How deeperfly works¶
deeperfly run is one linear sequence of stages — pose2d →
bundle_adjustment → pictorial_structures (off by default) → triangulation
→ visualization. Each stage is toggled by a do_<stage> boolean in
[pipeline], configured by its own top-level [<stage>] table, and (except
visualization) writes its own group in results.h5. This page walks through what
each stage consumes and produces; the cross-cutting array layouts and terms it
uses are collected in Conventions & glossary.
Data flow¶
The two diagrams below show what happens when we run deeperfly on the example dataset with the default config.
| symbol | meaning | default |
|---|---|---|
| \(T\) | total frames | — |
| \(V\) | camera views | 7 |
| \(H_\text{raw}\), \(W_\text{raw}\) | raw frame size (per source) | — |
| \(H_\text{in}\), \(W_\text{in}\) | network input size | 256 × 512 |
| \(H_\text{out}\), \(W_\text{out}\) | heatmap size (stride-4 of input) | 64 × 128 |
| \(C_\text{out}\) | output channels / heatmaps per model | 19 |
| \(P\) | skeleton keypoints (the P axis in code) |
38 |
| \(C_\text{raw}\), \(C_\text{in}\) | RGB channels | 3 |
Raw frames → 2D keypoints¶
flowchart TD
subgraph SRC["videos"]
direction LR
c0(["camera_0.mp4<br>(RH)"])
c1(["camera_1.mp4<br>(RM)"])
c2(["camera_2.mp4<br>(RF)"])
c3(["camera_3.mp4<br>(F)"])
c4(["camera_4.mp4<br>(LF)"])
c5(["camera_5.mp4<br>(LM)"])
c6(["camera_6.mp4<br>(LH)"])
end
fl["horizontal flip"]
rz["resize, normalize"]
c0 -->|"raw frames<br>(T, H_raw, W_raw, C_raw)"| rz
c1 --> rz
c2 --> rz
c3 --> rz
c3 --> fl
c4 -->|"raw frames<br>(T, H_raw, W_raw, C_raw)"| fl
c5 --> fl
c6 --> fl
fl -->|"mirrored frames<br>(T, H_raw, W_raw, C_raw)"| rz
fl --> rz
fl --> rz
fl --> rz
net["stacked hourglass network"]
rz -->|"preprocessed images<br>(T, C_in, H_in, W_in)"| net
rz --> net
rz --> net
rz --> net
rz --> net
rz --> net
rz --> net
rz --> net
am["locate peaks (in original image coordinates)"]
net -->|"keypoint heatmaps<br>(T, C_out, H_out, W_out)"| am
net --> am
net --> am
net --> am
net --> am
net --> am
net --> am
net --> am
sc["Route channel c in path i to point p in view v"]
am -->|"peak locations (T, C_out, 2),<br>confidence (T, C_out)"| sc
am --> sc
am --> sc
am --> sc
am --> sc
am --> sc
am --> sc
am --> sc
sc --> out(["2D keypoints<br>(V, T, P, 2)"])
sc --> out2(["confidence<br>(V, T, P)"])
%% one color per pathway (skeleton limb_palette): right=reds, left=blues,
%% front camera's two lanes in the right/left antenna shades.
linkStyle 0,12,20,28 stroke:#d58579,stroke-width:2px
linkStyle 1,13,21,29 stroke:#c9564f,stroke-width:2px
linkStyle 2,14,22,30 stroke:#ba1e31,stroke-width:2px
linkStyle 3,15,23,31 stroke:#8c1525,stroke-width:2px
linkStyle 4,8,16,24,32 stroke:#0a4f6b,stroke-width:2px
linkStyle 5,9,17,25,33 stroke:#0f7399,stroke-width:2px
linkStyle 6,10,18,26,34 stroke:#1a8daf,stroke-width:2px
linkStyle 7,11,19,27,35 stroke:#75becb,stroke-width:2px
The hourglass network was trained to output 19 heatmaps which correspond to the
19 keypoints on the right side of the fly's body.
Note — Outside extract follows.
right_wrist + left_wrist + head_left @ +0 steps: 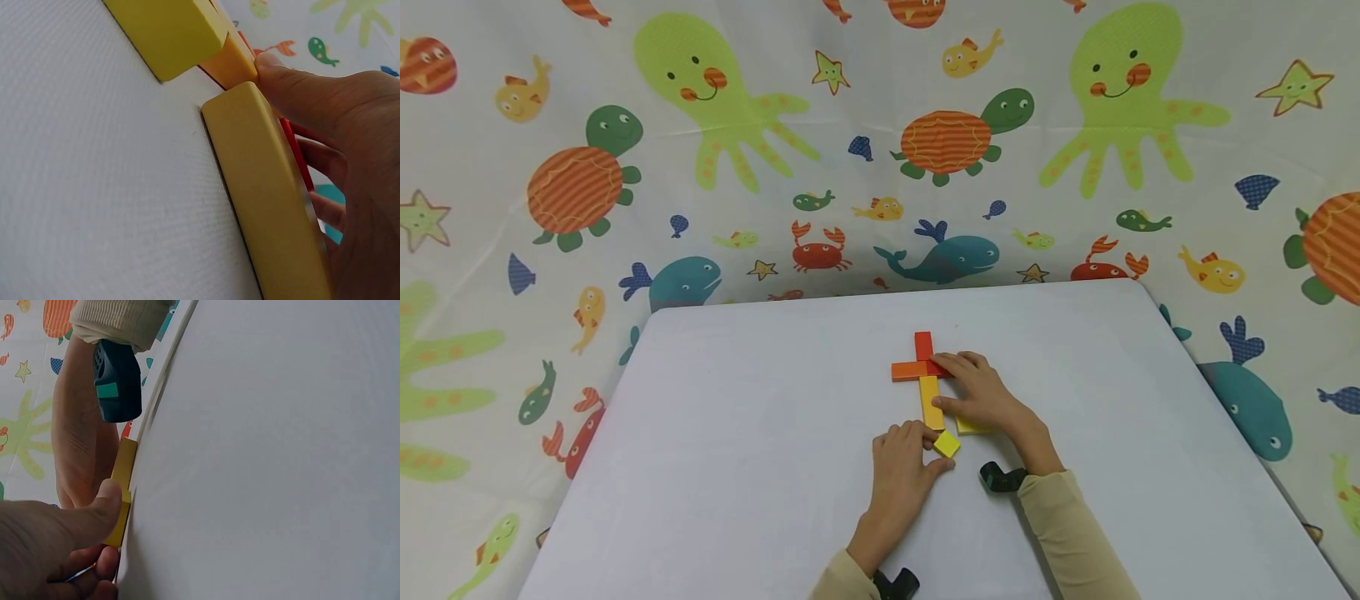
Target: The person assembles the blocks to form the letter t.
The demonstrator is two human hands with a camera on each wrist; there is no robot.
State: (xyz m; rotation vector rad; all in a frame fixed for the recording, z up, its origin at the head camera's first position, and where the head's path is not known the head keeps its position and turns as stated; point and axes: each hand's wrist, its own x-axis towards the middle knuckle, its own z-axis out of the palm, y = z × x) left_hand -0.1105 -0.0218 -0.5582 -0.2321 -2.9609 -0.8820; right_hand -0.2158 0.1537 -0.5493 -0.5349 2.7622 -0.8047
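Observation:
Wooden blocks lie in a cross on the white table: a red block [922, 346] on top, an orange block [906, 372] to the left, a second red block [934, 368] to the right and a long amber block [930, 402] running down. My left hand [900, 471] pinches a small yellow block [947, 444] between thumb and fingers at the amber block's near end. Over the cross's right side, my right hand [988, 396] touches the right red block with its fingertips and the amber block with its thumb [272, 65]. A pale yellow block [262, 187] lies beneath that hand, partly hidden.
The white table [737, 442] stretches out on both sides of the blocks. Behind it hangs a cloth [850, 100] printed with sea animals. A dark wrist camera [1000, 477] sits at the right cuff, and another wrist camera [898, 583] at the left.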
Therefore, the left cameras
are mirrored to give the detector a "right-looking" fly. The front camera
(camera_3) feeds two lanes — un-flipped for the keypoints on the right,
mirrored for the left.
2D keypoints → 3D keypoints¶
flowchart TD
kp2d(["2D keypoints (V, T, P, 2),<br>with unobserved = NaN"])
conf(["confidence (V, T, P)"])
cam0(["initial camera parameters<br>(intrinsics + extrinsics),<br>7 cameras"])
ba["bundle adjustment"]
kp2d --> ba
conf -.-> ba
cam0 --> ba
tri["triangulation"]
ba -->|"refined camera parameters"| tri
kp2d --> tri
conf -.-> tri
tri --> res(["3D keypoints<br>(T, P, 3)"])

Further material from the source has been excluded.